Sadly it was no surprise to hear that he ended up in a smoking hole at Biggin.

Airclues
16th Feb 2011, 21:23
http://i216.photobucket.com/albums/cc193/Airclues/DSC04480.jpg

http://i216.photobucket.com/albums/cc193/Airclues/DSC04479.jpg

treadigraph
16th Feb 2011, 22:18
Ah, sad that none of the names in that programme are with us any more (save David Brown for the Jet Ranger of whom I know nothing). Presumably the Fourniers were Brian Stevens and David Perrin.

No Rothmans...

JEM60, Don Bullock in the B-17 would have been later, I think it didn't arrive in the UK until about 1975.

India Four Two
17th Feb 2011, 09:10
I was at a Booker air display in the late 60s when a BOAC VC-10 and a BEA Trident both made approaches and overshoots before continuing on to Heathrow.

The story I heard was that they were invited to do so, rather than bore holes in the sky in the Garston stack. I cannot imagine that happening today!

I also remember the immortal PA "Would Mr. ....... please return to his Spitfire?"

Georgeablelovehowindia
20th Feb 2011, 22:41
The 1968 display, I think, a 707-436 flown by Capt 'Dizzy' Neville, opened the show by an approach to 25, gear down, to a go-around from over the threshold. He then hauled it round and came blasting back at high speed, departing to the east. The Trident, inbound from Brussels, closed the show by cruising gently past, not coming below approx. 1,000 feet above aerodrome level! Fair enough, as it had pax on, unlike the BOAC 707.

Four Jet Provosts (The 'Pelicans'?) flew in and parked before their display. The Red Arrows in Gnats, Sallly 'B,' and Neil Williams, I think, displayed the Jetstream. Featuring also the British Airways Flying Club Cherokee 'Haggis' formation team, led by CFI Hamish Hamilton, for which part of the display I was press-ganged into doing the commentary! I have a Super 8 movie, since transcribed onto video, which will now have to be transcribed onto an even more modern media.

11th July 1971 ... ah yes, I was in Antigua!

:}

DILLIGAFF
21st Feb 2011, 12:02
Made my first ever flight at the 1972 Kings Cup Display at Booker. A circuit in G-AXRN a Humber Airways BN Islander, sat up front next to the pilot.
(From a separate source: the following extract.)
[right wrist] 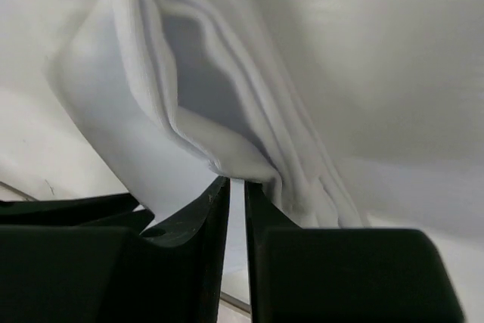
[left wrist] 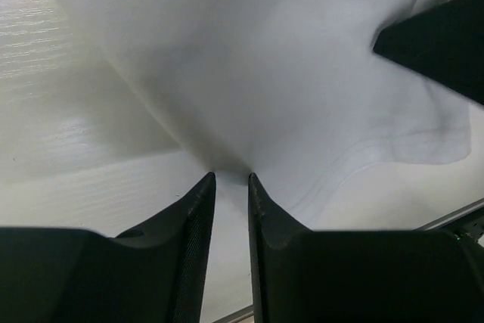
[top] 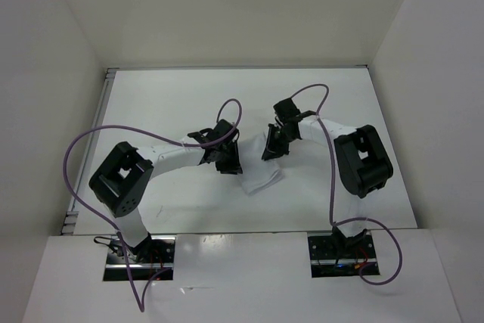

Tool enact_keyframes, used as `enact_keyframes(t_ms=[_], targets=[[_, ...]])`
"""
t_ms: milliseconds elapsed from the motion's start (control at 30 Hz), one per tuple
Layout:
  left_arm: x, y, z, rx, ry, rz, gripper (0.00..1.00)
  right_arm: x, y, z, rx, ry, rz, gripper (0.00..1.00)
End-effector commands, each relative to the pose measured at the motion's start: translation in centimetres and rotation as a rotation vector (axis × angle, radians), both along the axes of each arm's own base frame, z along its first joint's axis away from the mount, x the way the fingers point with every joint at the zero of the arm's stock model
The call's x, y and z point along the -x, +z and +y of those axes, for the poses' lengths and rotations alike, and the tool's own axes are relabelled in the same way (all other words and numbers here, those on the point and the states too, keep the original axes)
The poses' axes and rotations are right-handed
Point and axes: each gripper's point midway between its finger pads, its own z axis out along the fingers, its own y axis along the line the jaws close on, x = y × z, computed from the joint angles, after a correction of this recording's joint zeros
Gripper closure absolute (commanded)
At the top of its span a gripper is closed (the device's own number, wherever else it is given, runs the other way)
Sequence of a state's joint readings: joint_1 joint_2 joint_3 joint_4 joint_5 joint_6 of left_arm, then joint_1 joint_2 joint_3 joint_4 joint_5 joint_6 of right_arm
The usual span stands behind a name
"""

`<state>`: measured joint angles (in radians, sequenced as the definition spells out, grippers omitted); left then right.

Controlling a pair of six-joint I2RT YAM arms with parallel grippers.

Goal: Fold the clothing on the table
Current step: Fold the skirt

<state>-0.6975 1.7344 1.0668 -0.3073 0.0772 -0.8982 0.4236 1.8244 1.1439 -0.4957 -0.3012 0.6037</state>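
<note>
The clothing (top: 262,174), a small wrinkled white piece, hangs between my two grippers near the middle of the table (top: 181,100). My left gripper (top: 229,161) is at its left edge. In the left wrist view the jaws (left wrist: 231,178) stand nearly together, and the clothing (left wrist: 287,73) gathers to a point at their tips. My right gripper (top: 273,149) holds the upper right part. In the right wrist view that gripper (right wrist: 236,181) is shut on a folded, layered bunch of the clothing (right wrist: 151,104), which is lifted off the table.
White walls close in the table on three sides. A thin metal edge strip (top: 108,88) runs along the left side. Purple cables (top: 83,145) loop over both arms. A dark finger of the right gripper (left wrist: 446,43) shows in the left wrist view.
</note>
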Motion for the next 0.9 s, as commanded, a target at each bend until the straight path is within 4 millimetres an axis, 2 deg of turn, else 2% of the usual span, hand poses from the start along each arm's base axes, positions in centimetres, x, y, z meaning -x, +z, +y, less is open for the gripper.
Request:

Sure impressed a 13 year old.
D

WHBM
21st Feb 2011, 12:14
The Trident, inbound from Brussels, closed the show by cruising gently past, not coming below approx. 1,000 feet above aerodrome level! Fair enough, as it had pax on, !
I can recall (alas, dimly) that a pax on the Trident flight wrote a detailed criticism of this which was published in Flight magazine the following week or so. Someone might like to dig the relevant letters page up from their archive.

Garston/Bovingdon would seem to be an unusual stack for an inbound from Brussels in the first place.

Georgeablelovehowindia
21st Feb 2011, 17:17
The Trident made its sedate approach from the direction of Henley, so it must've been worked around the zone from Biggin, where it normally would route to on a BRU or GVA.

22/04
21st Feb 2011, 18:14
Agree about Biggin from GVA but it would have been Lambourne from BRU.

Before LAM and BNN I think Garston was the hold for everything form the North and Epsom from the South but could be wrong about that.

Can't remember when Garston ceased to be the holding point form the North; pretty sure it was in 1968.

JEM60
21st Feb 2011, 18:34
TREADI Yes, you are right, it was later. My punctuation skills failed me on that post, and made it seem as if it was the same display. It wasn't, of course. Cheers.

David Rayment
24th Feb 2011, 16:57
Hi OUAQUKGF - I think we may have been at this one - I brought the Standard 9 along - I have just dug out the negs from this and Leavesden, Teeside, Luton and others. I will now have to buy a film scanner but will post in due course.

Ray

India Four Two
25th Feb 2011, 00:02
G-ALHI

Are you sure about Sally B? I left the UK in 1970 and I don't remember seeing or even hearing about any B-17s in the UK.

Georgeablelovehowindia
25th Feb 2011, 15:55
Well of course, having searched high and low, I can't lay my hands on the video! However, having watched it - and the Super 8 movie - on numerous occasions, there is a B17 of some description duffing up the tower.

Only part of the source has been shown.